Regulatory strategy
From concept to market, we help you develop an efficient regulatory strategy to meet applicable regulations, mitigate risks, and accelerate time-to-market for your medical device.
Regulatory strategy for medical devices
We help medical device companies meet regulatory requirements and ensure safety and performance during the entire product lifecycle in Europe, the US and other markets.
Our regulatory strategy services cover:
- Outlining regulatory pathways
- Documenting target market requirements
- Suggesting qualification and classification for each target market
- Quality and regulatory knowledge in design and development processes
- Preparation and update of technical documentation
- Establishing a Clinical/Performance Development plan
Regulatory lifecycle for medical devices
Medical device definitions vary in different parts of the world, as well as classifications and requirements. Therefore, it is critical to consider your target markets in your regulatory plans to ensure efficient product development, a smooth market registration process, and reduce time to market.
Regulatory plan
When you plan to bring a medical device to the market, applicable regulatory requirements need to be identified. A regulatory plan is established to address applicable regulatory requirements, based on qualification and classification of the product, as well as the product characteristics. Suitable standards and applicable guidances are identified to support compliance. This includes the applicable regulatory path, called the conformity assessment procedure for the device, which differs per market. In the EU, conformity assessment procedures are set out in Article 52 and Annexes IX to XI of MDR (2017/745), and in Article 48 and Annexes IX to XI of IVDR (2017/746). For other markets, conformity assessment is defined in the applicable regulation.

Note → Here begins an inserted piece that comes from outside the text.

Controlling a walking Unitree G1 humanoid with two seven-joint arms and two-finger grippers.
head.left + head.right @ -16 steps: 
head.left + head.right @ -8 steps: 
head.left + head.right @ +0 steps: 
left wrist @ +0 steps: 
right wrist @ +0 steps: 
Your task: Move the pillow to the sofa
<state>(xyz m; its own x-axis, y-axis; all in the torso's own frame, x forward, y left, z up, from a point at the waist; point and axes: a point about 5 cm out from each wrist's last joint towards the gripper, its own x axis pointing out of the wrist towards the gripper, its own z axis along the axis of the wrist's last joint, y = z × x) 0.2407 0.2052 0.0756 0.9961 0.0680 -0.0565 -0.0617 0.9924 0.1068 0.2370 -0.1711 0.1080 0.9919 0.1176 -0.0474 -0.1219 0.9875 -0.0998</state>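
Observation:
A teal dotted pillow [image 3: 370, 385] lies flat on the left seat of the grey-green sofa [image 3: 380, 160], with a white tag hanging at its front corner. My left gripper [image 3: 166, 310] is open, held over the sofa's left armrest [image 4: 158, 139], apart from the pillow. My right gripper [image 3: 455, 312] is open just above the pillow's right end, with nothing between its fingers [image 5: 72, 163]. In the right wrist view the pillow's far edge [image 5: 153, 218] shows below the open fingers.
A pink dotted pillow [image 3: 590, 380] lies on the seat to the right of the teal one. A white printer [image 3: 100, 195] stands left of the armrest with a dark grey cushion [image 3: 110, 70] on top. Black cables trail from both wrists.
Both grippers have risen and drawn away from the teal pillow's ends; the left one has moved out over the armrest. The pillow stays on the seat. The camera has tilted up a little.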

After gaining market access, the manufacturer must monitor their devices, maintain technical documentation and inform the authorities of changes and incidents when mandatory. Also, changes in the regulatory landscape for the device must be monitored and considered. We have experts that monitor changes in the regulatory landscape and perform the activities needed to maintain medical devices on the desired markets, including post-market surveillance. Most markets require active post-market surveillance and reporting of incidents and safety updates to authorities.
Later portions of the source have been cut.